Sunday, June 16, 2013

Father's Day...

Today we didn't move anything out, we jus relaxed. Let the Daddies enjoy their day. It was an overall nice day. Minus when my Mom called mad cuz nobody had come in today (we told her we weren't going to yesterday) and I was unable to give her a 100% for sure time that we'd come in tomorrow...I mean I have keys to the house she doesn't NEED to be there...infact she gets in the way so it's best she's not there anyways...but whatever I guess...
Today (according to my Mom) was the 1st Father's Day since my Grandpa died (he died days before father's day last yr...) so she's upset over that...more cuz of the fact that nobody came and took her out to eat for Father's Day or anything like that...she called me up crying over all this and things that were supposedly said...after she hung up I called up my brother to let him know Mom was upset and why...to give him a heads up he'd be getting call after call whining about 1 thing or another (she does this all the time when things don't go 100% her way...)
I don't want this to be all whining over things though...

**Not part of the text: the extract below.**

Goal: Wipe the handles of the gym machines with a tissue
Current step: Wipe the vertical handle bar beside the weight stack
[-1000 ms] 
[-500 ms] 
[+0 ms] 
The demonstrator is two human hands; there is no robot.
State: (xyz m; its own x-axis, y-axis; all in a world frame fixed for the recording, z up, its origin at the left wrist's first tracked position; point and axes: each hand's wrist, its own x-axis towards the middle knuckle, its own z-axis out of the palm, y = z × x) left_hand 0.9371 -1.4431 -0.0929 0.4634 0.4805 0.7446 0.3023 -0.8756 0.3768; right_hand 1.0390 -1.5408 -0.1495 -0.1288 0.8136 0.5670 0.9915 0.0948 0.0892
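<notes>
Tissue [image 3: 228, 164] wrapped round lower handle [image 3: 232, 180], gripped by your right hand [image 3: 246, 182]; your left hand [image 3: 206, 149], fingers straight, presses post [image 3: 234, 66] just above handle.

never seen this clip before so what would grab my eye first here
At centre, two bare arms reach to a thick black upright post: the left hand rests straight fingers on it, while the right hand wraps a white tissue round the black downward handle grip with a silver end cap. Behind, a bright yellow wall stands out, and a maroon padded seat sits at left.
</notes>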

Grandpa, there's no Apple Blossoms anymore, but I still see them and smell them in my mind. I seen the lilacs blooming in Daddy's yard today, got to smell those. I got me a Strawberry plant...it's growing nicely in a 5gal pail, I'll transport it into the ground next yr when I've built a raised bed for Strawberries. I'd LOVE to find some Raspberries and Blackberries but I've not had any luck so far. I got my dreams of what I will do with all the farmsite land and I know you'll be watching over me while I do it with a proud look on your face saying "there's my Betsy, always loving the plants." Joe's been watching over the farm house, and making himself known more so then ever before...I think he's happy it's back in the family again (Joe is the guy who built the house, my Great-Great-Great-Grandpa...he died on that land...) I think there's someone else watching over the house too, not sure who it is though...guess I'll know with time. Grandma, Daddy is going to take up the Tulips, divide them, and gimme some of them, I'm planning to plant them along with some Iris alongside the steps in the front...I can't wait! I got a Honeysuckle tree in the back, it needs some trimming but it's doing good considering it's not gotten any love an attention for close to 10yrs for sure. I'll be sure to show it the love it needs, same with the Lilac bushes. I miss you guys sooo much, but I'm remembering all you taught me. I will pass it all onto my kids. Soon I will be in the farm house raising my family as my dreams always were...soon I will have my 2acres of garden and fruit trees, with flowers mixed in. it will be a happy place, with a big sandbox under the swingset for the kids, a little play house in the back for them...they'll have a shed jus for outside toys...and I'll be hanging my clothes on the line while watching my kids running around enjoying life.

Saturday, June 15, 2013

Figured I Should Update...

I've been super, super busy lately trying to get that house emptied...we're nearly done, but yet it seems like there's sooo much more to get out of there. My Mom seriously has a semi load and then some of stuff...We were able to borrow a 16ft flatbed trailer from a friend of the family, we've moved 5loads (mostly furniture) by that plus 5 loads in the Durango with seats folded down (that pulled the trailer) plus 20+ loads in my van with seats removed, and there's still more to get out! 99% of my stuff is out of there already (material is left) 95% of the overall total between mine and my Mom's stuff is out...the majority of what's left behind still is my Mom's belongings.
In moving ALL of this stuff we've gotten 1 broken pane of glass on a 200+yr old China cabinet (mine) my Daddy accidently put his knee through it...no big deal, my Daddy was not cut when the glass broke which I'm glad of. My Mom however freaked out when she seen the broken panne...I told her "it's mine anyways let it go..." *I* think it adds to it's age, it's never had a broken panne of glass (that I know of) til now.
ALL of this stuff is going into the farm house, we have no where else to put it...it ALL needs to be out of the other house by Fri. There is some of my stuff in my Daddy's garage but the vast majority of things have ended up in the farm house...all piled in the downstairs, me and DH went on Fri to sort it out to get it stacked more neatly so more could fit in there, otherwise we'd be running out of room...
I've been tired, had a couple nights of not sleeping due to stress in all this, but that's past now (I hope anyways) I sooo can't wait for this all to be DONE! then we can focus on getting my Mom into her trailer house (where she is going to put all her stuff I have NO idea...) and focus on getting on with our lives, putting all this behind us.
3 days ago was the 1yr anniversary of my Grandpa dying...it was a hard day, lots of stress mainly. But I got through it, My Grandpa will forever be with me no matter where I go. I feel he is right beside me at times, the times I need him the most...me and my Grandparents were always super close. They were my rock in my life, still are, I cling to the things they taught me and use them in everyday life still to this day. I will always do that I'm sure. My Grandpa and Grandma I know are both happy seeing my dreams of raising my family in the farm house finally coming true...even if right now, it's being used as a storage space for my Mom's things.